Presenta Nino Milazzo, Giovanna Giordano e il padrone di casa.
Come sempre avviene, si parla del
futuro urbanistico da assegnare a questo scrigno d’oro a cui tutti guardano,
compresa la malavita, ma nessuno propone, tutto resta ermeticamente chiuso nei
cassetti che vorrebbero trasformarsi in casseforti del malloppo.
Poi interviene uno dei progettisti
di Zia Lisa e grida: Mai più cemento, trasformiamo senza intervenire su quel
tessuto urbano lasciandolo intatto, murando la parte e le finestre di quei
volumi storici e dipingiamoli dei nostri colori dell’Etna, e poi guardiamo
oltre e utilizziamo i muri versi, o semplicemente piantiamo oleandri in ogni
dove, trasformiamo le finestre e i tetti in aiuole, senza fondi ma solo con le
idee e si offre a redigere un progetto-proposta: San Berillo fiorita.
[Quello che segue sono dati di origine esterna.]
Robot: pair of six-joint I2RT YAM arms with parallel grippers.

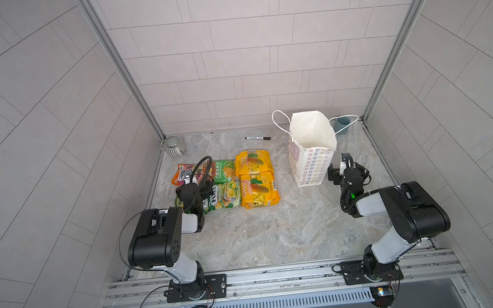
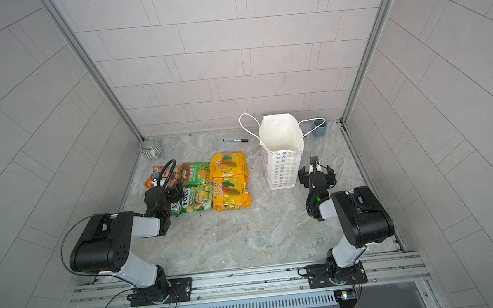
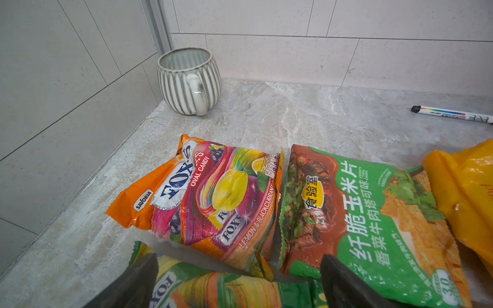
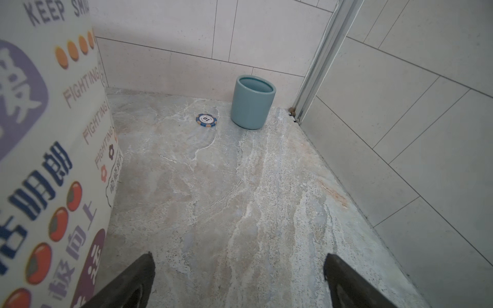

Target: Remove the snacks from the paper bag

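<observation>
The snacks lie flat in a cluster on the left of the table: two yellow packets [image 1: 253, 163] [image 1: 259, 190], a green corn-chip packet [image 3: 360, 213], a green Fox's packet [image 3: 213, 290] and an orange-and-magenta packet [image 3: 208, 197]. My left gripper [image 3: 237, 269] hovers open just over the green Fox's packet, holding nothing. The white paper bag [image 1: 313, 161] stands upright at the right with its mouth open, and only white paper shows inside. My right gripper [image 4: 238, 266] is open over bare table, close beside the bag's printed side [image 4: 53, 160].
A ribbed grey mug [image 3: 189, 80] stands in the back left corner. A black marker [image 1: 257, 138] lies near the back wall. A blue-grey cup [image 4: 252, 101] and a poker chip [image 4: 206, 120] sit behind the bag. Tiled walls close three sides.
</observation>
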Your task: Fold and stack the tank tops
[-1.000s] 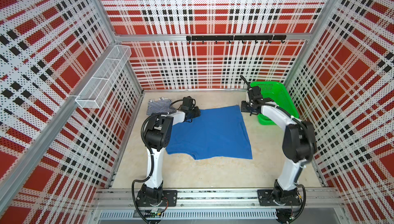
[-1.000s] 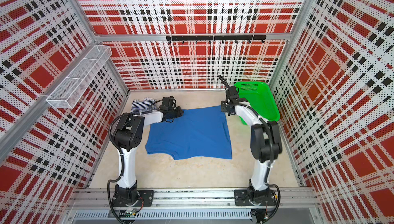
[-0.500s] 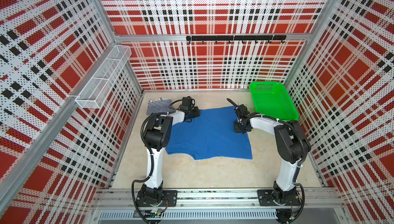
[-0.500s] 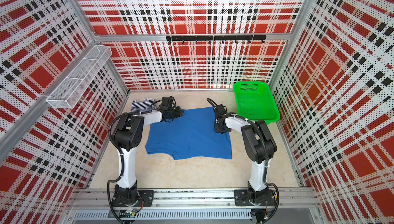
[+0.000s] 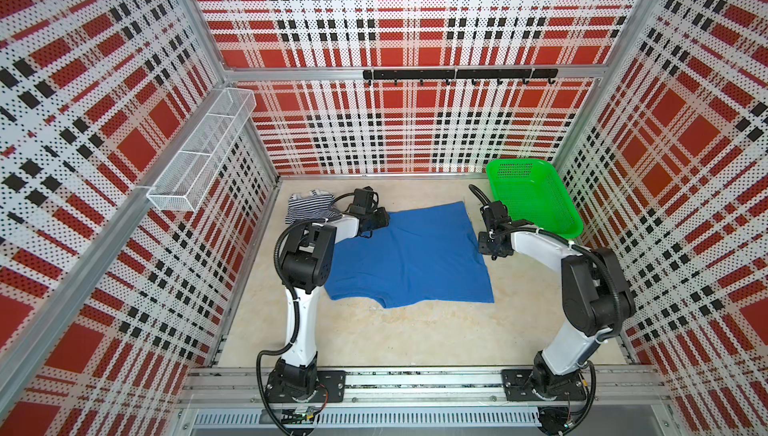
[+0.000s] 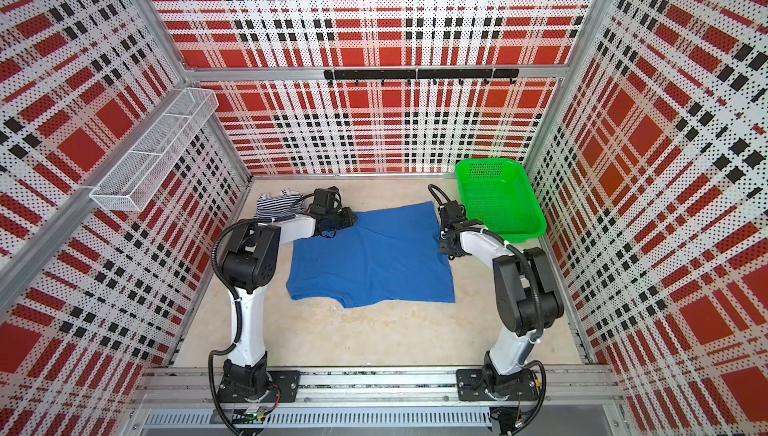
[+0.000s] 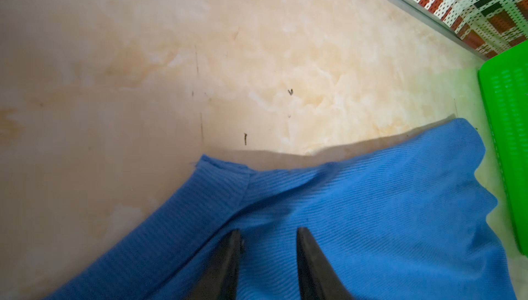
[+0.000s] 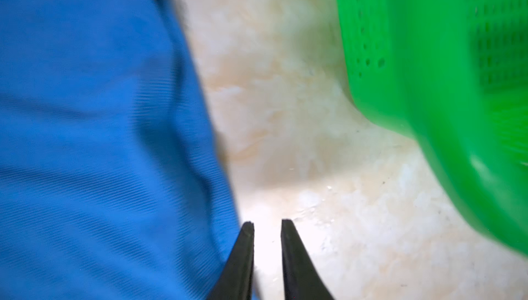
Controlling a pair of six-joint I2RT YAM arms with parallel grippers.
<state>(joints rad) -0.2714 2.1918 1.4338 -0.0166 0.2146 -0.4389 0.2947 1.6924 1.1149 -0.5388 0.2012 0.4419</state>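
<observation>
The royal blue tank top point(image 5: 407, 255) point(image 6: 370, 259) lies spread flat in the middle of the table. The striped tank top point(image 5: 307, 205) point(image 6: 276, 203) sits crumpled at the back left. My left gripper point(image 5: 380, 220) point(image 7: 270, 230) is low over the blue top's back left corner. Its jaws are open, with flat blue cloth point(image 7: 371, 213) showing between them. My right gripper point(image 5: 490, 247) point(image 8: 267, 223) hangs just off the blue top's right edge point(image 8: 100, 141). Its jaws are open by a narrow gap, with only bare table between them.
A green mesh basket point(image 5: 536, 197) point(image 6: 498, 201) point(image 8: 428, 84) stands at the back right, close to my right gripper. A white wire shelf point(image 5: 199, 155) hangs on the left wall and a black hook rail point(image 5: 457, 74) on the back wall.
My right gripper came from beside the green basket down to the blue top's right edge, and its jaws parted a little. The left arm stayed where it was.
</observation>
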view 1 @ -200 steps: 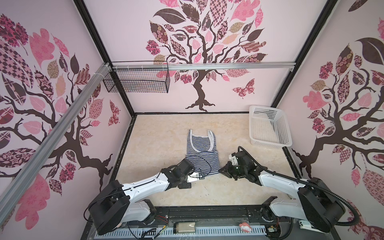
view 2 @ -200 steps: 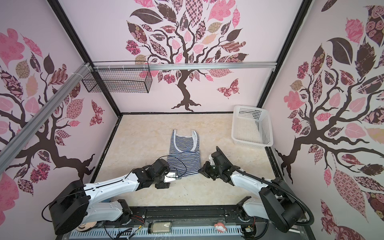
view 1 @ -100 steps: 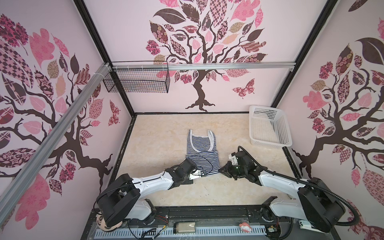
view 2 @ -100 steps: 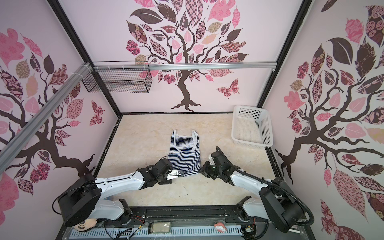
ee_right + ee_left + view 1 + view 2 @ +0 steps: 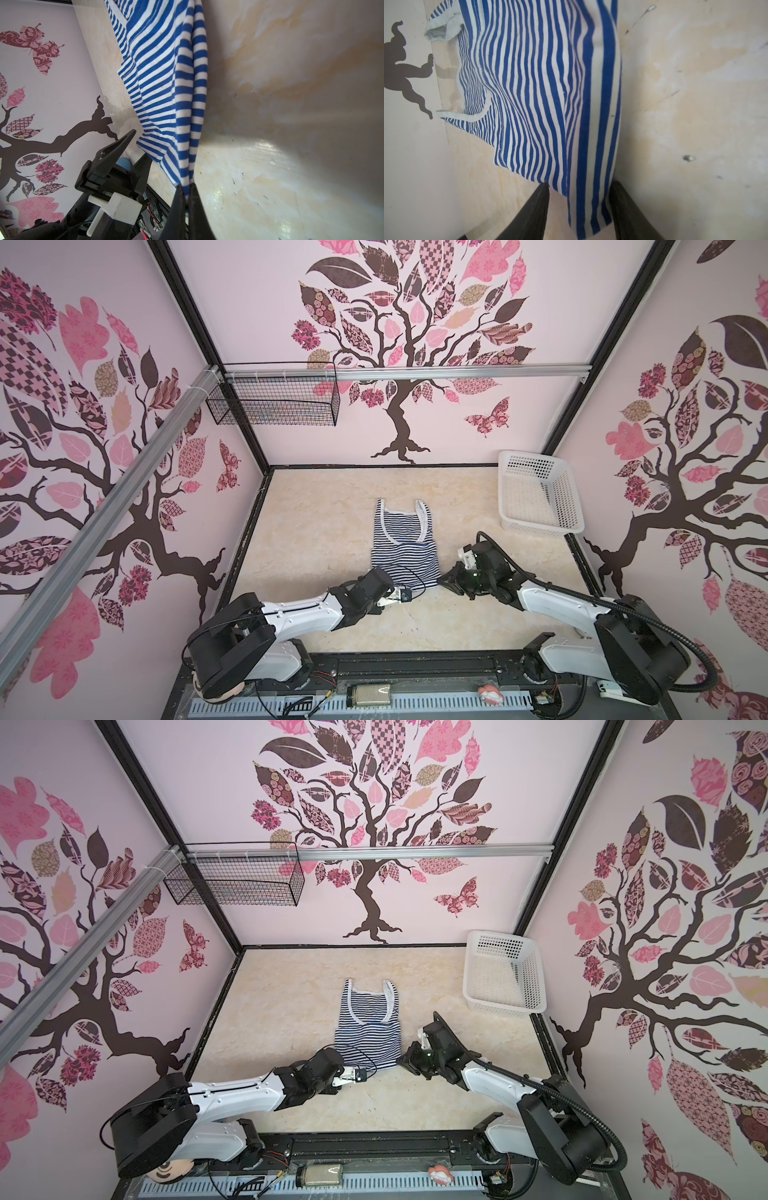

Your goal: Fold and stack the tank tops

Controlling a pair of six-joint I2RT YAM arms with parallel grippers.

Parole, fuori ogni politica e
senza tangenti non trovano spazio, ma Mimmo Trischitta ha osato lanciare una
pietra nello stagno, certamente meglio del “Sasso in bocca” di cui abbiamo
testimonianza che vogliamo dimenticare, che si chiama Fava; la sua storia, la
nostra fede.
Allora questo libro-quaderno oltre
ad essere romanzo, filosofia e poesia diventa la bandiera di una città pulita
che sa guardare anche a questa parentesi di malavita organizzata che al di là
dei sogni e delle farfalle è stato lo specchio di una triste realtà fatta di
niente, da gente oppressa e povera che nell’estremo della propria energia
vitale la perdeva e la mortificava, perdendo in modo animalesco, il profumo dei
fiori e la gioia di colori per finire in un ambiente squallido che disonora
l’uomo, da sempre, facendolo diventare il servo dello schiavo collettivo, un
cittadino a cui è stata preclusa ogni altra attività.
Ma San Berillo è una singolarità
storica e urbanistica e noi abbiamo l’obbligo di dissotterrare il suo oro e
venderlo con i fiori, che in definitiva, sono il vero simbolo di questa terra
martoriata ma un’unica che noi vogliamo godere e vendere come corollario a
quello sventramento urbanistico che ancora grida di dolore e di rabbia, altre
pagine nere, che insieme allo sfondo nero delle pietre dell’Etna diventava
mistero invisibile, un quadro di neri che fanno l’amore su uno sfondo nero,
sono le nuove prostitute nigeriane. Ora importiamo pure le fiche.
Ma sullo sfondo la democrazia e
l’informazione in Italia che è una tragedia con molti atti, che quasi sempre
sono giornalieri, settimanali, mensili o, semplicemente, televisivi in tempo
reale dentro le nostre case senza spesa.